Each person’s life is marked by some degree of solitude, whether it is the enduring character or simply a chapter; hence the relevance of this book for every reader. Embracing the convergence of being and belonging at the center of existence enables one to move from loneliness and isolation into the great silence of listening solitude. “I use solitude,” Johnson writes, “as the seeker uses a fast—to hone and sharpen, to engage the self and in doing so to break through the illusion of aloneness and emerge with my compassion and engagement with the world deepened and enriched. Through solitude, in contradiction to every message from our security-obsessed, wall-building society, I seek to open my heart” (214-215). And therein, he wisely observes, “those who have the most profound experience of solitude may have the most to teach … not only the writers and artists profiled in these pages, or LGBT people, but also the recently divorced woman, the postpartum mother, the grieving spouse, the terminally ill, the homeless—all those who suffer and who, for their duration of their suffering, whether it be a month or a year or a lifetime, are outliers, outsiders, outcasts” (14). For those who haven’t broken through to that paramount lesson of the pandemic—as well as to those who have—Johnson’s glimpses and gleanings will prove kind and creative mentors.  

To the critics who opine that solitude is inherently selfish and subtracts one from benefitting society in favor of personal pursuits, Johnson does a masterful job supplying evidence to the contrary, citing that “both the Buddha and Jesus left behind their conventional families to establish instead a chosen family of solitaries” (119), that Whitman provided compassionate care to wounded soldiers and Welty tended to the needs of infirm relatives alongside the humane writings for which they are remembered, and that “Van Gogh, who from early on tried to live by Jesus’s words, whose efforts to give himself to others went wrong again and again” still through his paintings bears “silent witness to the power and importance and necessity of his love, not for one person but for everything and all” (219). This, Johnson asserts, is at the core of Jesus’ wisdom and life—locating “the self in a continual process of giving it away” (127), even as the term bachelor originally implied a knight engaged in a greater cause and a spinster was “an unmarried woman who made her living by spinning fiber into thread, bringing warmth and pleasure to our naked lives” (9).   

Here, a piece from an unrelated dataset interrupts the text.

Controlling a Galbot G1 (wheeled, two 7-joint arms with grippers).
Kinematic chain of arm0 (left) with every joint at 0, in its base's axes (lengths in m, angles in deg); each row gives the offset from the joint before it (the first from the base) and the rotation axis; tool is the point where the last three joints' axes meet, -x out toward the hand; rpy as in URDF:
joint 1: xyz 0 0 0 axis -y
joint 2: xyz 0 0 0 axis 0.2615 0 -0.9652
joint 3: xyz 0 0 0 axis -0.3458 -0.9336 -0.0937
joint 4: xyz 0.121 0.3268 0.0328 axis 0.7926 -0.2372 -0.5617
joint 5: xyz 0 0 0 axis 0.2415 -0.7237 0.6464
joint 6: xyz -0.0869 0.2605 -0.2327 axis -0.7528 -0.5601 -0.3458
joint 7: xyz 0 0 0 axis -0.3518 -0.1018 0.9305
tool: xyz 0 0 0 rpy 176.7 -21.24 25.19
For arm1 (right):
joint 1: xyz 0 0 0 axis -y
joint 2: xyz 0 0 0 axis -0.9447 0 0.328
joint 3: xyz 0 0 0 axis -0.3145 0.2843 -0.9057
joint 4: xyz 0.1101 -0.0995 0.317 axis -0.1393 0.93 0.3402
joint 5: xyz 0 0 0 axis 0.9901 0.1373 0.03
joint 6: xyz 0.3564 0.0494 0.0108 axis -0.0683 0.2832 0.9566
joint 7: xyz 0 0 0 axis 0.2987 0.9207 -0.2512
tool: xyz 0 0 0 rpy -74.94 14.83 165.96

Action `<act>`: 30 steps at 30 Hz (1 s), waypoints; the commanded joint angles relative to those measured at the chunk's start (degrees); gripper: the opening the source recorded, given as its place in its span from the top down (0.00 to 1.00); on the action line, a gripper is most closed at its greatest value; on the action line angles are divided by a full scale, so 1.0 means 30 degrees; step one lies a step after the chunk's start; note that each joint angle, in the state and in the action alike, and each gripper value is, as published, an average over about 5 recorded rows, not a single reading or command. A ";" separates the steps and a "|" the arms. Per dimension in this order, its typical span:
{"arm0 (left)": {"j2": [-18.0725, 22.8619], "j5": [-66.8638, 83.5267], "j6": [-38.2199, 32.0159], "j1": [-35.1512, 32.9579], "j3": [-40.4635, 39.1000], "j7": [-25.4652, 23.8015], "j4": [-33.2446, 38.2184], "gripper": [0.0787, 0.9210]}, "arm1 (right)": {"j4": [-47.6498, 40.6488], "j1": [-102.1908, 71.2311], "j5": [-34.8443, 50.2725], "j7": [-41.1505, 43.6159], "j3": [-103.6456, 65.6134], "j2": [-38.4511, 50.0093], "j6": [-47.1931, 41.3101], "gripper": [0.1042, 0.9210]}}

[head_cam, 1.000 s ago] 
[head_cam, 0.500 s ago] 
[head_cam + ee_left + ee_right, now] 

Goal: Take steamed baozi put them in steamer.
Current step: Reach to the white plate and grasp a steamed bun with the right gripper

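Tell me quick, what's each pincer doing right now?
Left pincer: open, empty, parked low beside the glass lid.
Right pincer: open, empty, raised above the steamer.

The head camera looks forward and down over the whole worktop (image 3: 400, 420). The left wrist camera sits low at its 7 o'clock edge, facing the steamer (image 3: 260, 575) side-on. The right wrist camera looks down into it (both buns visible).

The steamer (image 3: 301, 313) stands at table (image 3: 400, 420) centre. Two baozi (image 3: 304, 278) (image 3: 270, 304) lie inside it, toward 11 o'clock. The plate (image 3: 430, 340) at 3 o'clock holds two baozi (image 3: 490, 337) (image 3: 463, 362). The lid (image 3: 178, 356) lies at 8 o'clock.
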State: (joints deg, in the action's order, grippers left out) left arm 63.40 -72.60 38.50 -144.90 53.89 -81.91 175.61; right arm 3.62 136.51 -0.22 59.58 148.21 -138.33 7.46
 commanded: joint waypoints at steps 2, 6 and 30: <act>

While not disparaging marriage or partnered relationships, Johnson calls attention to the often-overlooked value of friendship and notes that “we must teach ourselves to value and attend to friends, not as way-stations between lovers or diversions from the real business of pairing up and marriage but as relationships of first consequence in their own right” (58) and adds that the best marriages he has observed are partnerships of friends—“allegiances between solitaries, where marriage is not a wall but an opening door” (211). Rather than fearing the demographic shift that has more people living alone in recent years as a sign that society’s foundation is crumbling, Johnson offers more optimistically that it holds “the potential for more diverse and loving relationships to one another and the planet” and suggests that “studying the works and lives of our solitaries is key to reconceiving our understanding of the human family” (4).          

On my writing desk is a postcard with empty railroad tracks disappearing in the distance and John Milton’s words—“Solitude sometimes is best society”—along with another of a lone man in a boat, oars extended at both sides and white filament roots growing from the bottom of the hull into the dark water, accompanied by Langston Hughes’ line, “My soul has grown deep like the rivers.” To these I can now add Johnson’s kindred words: “The measure in which your solitude is hard is the measure of the reward it offers” (35). At the Center of All Beauty is a wise companion and mentor in friendship to everyone in their places and experiences of solitude.